Part of the response has involved adapting their screening methods to account for the rise of AI capable of generating a deceptive standard of work that belies the true capabilities of the candidate in question.
“We needed to add more to the screening to verify that they didn’t just use those tools,” said Zukerman. “We give home tasks, but everyone can use AI tools to do that. So we adjusted the tasks themselves… and also we follow it up with face-to-face interviews. We ask about the reasoning and why you used that.”
She continued: “At BigID, we are in the business of supplying our customers with data security, and so we have to hold ourselves to higher standards in order to not put them at risk, and then obviously not internally put BigID at risk.”
Zukerman said that while BigID hasn’t had a case of an imposter making it through, there have been some red flags. “I’ve seen people present tasks… and when I ask them a simple question, they don’t know how to answer.
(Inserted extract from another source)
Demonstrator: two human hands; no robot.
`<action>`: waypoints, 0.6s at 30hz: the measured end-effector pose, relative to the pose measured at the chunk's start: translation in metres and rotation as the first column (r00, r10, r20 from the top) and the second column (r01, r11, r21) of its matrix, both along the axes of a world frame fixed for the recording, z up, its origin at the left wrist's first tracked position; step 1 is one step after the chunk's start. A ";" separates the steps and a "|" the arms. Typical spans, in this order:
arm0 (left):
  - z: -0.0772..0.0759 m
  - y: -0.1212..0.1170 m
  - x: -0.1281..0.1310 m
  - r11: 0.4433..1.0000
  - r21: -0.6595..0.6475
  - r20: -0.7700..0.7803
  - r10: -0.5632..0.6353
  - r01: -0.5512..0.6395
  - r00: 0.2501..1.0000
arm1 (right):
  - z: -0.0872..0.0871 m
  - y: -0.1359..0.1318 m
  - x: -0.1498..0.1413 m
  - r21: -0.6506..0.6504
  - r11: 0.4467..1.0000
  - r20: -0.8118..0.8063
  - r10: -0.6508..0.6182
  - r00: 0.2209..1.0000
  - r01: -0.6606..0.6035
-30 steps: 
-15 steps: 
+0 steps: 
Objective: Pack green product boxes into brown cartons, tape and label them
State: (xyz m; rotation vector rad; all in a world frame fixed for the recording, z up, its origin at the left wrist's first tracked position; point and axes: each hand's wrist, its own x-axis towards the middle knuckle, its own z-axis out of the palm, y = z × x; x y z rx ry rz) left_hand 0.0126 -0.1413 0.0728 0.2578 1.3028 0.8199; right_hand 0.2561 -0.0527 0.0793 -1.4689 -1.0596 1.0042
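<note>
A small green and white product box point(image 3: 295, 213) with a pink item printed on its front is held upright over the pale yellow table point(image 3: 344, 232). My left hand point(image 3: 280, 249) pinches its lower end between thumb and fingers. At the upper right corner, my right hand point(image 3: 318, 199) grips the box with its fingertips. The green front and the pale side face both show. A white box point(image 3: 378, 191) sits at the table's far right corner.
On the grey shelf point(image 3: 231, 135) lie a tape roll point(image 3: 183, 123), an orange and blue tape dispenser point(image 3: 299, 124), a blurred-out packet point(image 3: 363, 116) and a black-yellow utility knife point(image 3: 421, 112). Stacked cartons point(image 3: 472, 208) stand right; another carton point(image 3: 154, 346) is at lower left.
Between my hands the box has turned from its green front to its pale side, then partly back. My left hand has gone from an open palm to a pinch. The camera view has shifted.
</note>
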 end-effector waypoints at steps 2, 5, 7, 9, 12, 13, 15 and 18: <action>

Obviously they had someone else do it for them,” she said.
“And I did encounter one or two cases where we went back and verified and this person had a very different history, let’s just put it that way, than what he presented to be.”
Still, for some high-tech professionals, the conversation and the solutions to overemployment benefit from a more nuanced view, especially in light of its growing prevalence. While he admits that fraud aimed at stealing company information is “a different topic,” Eyal Bar Oz, CEO of Webiz, an AI-powered recruitment and outsourcing platform with 300 employees worldwide, sees overemployment as a symptom of a broader workplace reality, one to be understood and worked with rather than condemned outright.
“I think this is the real long COVID. The long COVID of the work environment,” Bar Oz said. “When you’re working full time from the office five days a week, it’s almost impossible to have another job… When you are working from home, actually you can do whatever you want. You have the flexibility to jump one hour here, one hour there.”
One of the ways Webiz has adapted is by offering freelance-mode contracts and trying to redirect excess hours back into the same client, rather than losing them to another employer.
“We said, okay, if he wants to work extra time, let’s try to sell those extra hours to the same client instead of trying to work in other places,” he continued. “Let’s be honest about that… If we’re finding you a client, let’s be sure that we know what else you are doing.”
For Bar Oz, getting to the root cause driving moonlighting is arguably more important than enforcing consequences. “You need to understand the motivation… If it’s because they’re not getting enough salary, okay, let’s try to solve the problem,” he said.
He added that another part of the solution lies in fostering stronger connections with remote employees. “The engagement is the place that needs more investment these days because of lack of presence in the office,” he said. “When something is far from the eyes, it’s far from the heart.”
That means making a conscious effort to help remote workers “feel that they're part of the company.”
Reassuringly, however, for Startup Nation, Bar Oz believes Israel is less affected by time theft and overemployment than other regions, with employees typically remaining loyal to a single workplace. “I don’t think it happens a lot in Israel. Percentages are super low,” he said. “I think that’s why Israel is so successful in this aspect. Because the people are more focused… they’re doing it with 100% attention to one company and not splitting the attention, the effort, the time.”